*WHAT THE TASK REQUIRES*.
When you copy the data, keep every line exactly as written and skip the pictures.
══════
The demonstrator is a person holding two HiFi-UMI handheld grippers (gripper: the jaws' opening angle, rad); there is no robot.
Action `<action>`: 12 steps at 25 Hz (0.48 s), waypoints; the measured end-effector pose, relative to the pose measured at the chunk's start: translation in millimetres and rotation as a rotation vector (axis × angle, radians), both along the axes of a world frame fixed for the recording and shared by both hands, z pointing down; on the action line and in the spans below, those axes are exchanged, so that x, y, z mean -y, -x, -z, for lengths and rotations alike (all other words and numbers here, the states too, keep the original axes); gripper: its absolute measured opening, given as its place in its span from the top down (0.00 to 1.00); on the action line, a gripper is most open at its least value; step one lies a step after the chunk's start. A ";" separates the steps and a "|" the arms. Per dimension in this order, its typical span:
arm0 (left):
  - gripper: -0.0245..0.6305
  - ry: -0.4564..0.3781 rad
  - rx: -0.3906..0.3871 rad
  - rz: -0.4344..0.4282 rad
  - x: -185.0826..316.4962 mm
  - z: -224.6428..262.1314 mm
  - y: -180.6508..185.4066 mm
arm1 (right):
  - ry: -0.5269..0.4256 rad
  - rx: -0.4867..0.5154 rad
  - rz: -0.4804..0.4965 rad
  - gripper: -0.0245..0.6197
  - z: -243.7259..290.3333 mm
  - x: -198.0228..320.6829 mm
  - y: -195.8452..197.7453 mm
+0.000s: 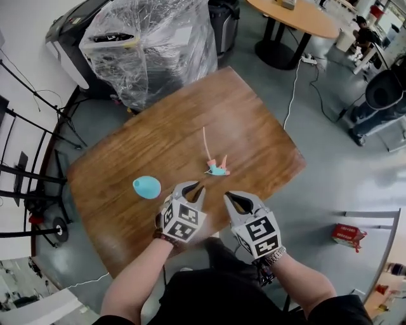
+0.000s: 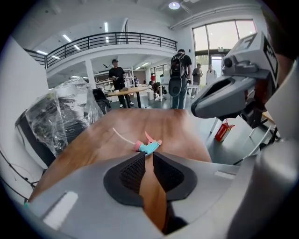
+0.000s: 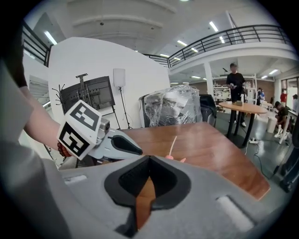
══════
*ANSWER TO THE PROBLEM*.
The demonstrator is a person holding two HiFi-UMI handheld grippers (gripper: the jaws' opening angle, rad); there is no robot.
Action `<action>`: 12 steps at 25 Hz (0.48 s), waypoints; the measured end-effector pose, relative to the pose measured at the chunk's start: translation in millimetres and rotation as a rotation vector (axis × angle, radians), both along the axes of a world frame fixed for the recording and shared by both hands, z pointing down; on the action line and in the spans below, those axes are exchanged, so that x, y, z mean -y, -x, -z, for lengths and rotations alike (all other words and numbers here, the states too, keep the original axes); gripper: its absolute measured opening, given as its place in its span from the top down (0.00 to 1.00); on the action line, a gripper is most open at its least value; step one lies a step after the chunk's start. A ";" separates the steps and a "|" the arms. Per dimension in this order, its typical span:
arm0 (left):
  - gripper: -0.0245..0.6305
  - ry: -0.4564..0.3781 rad
  - rx: -0.3906..0.3871 rad
  - rz: -0.4344..0.4282 rad
  - x: -185.0826..316.4962 mm
  - z: -224.6428..262.1314 mm
  - y: -180.6508..185.4066 mm
arm1 (right):
  - ry: -0.5269..0.4256 rad
  - rx: -0.4867..0.5154 rad
  - rz: -0.4804..0.4965 rad
  - gripper: -0.0245..0.6197
  - z: -243.7259..290.3333 mm
  - x: -198.0228..320.6829 mm
  - y: -195.8452..197.7453 mm
+0.000s: 
+0.000s: 
+0.000s: 

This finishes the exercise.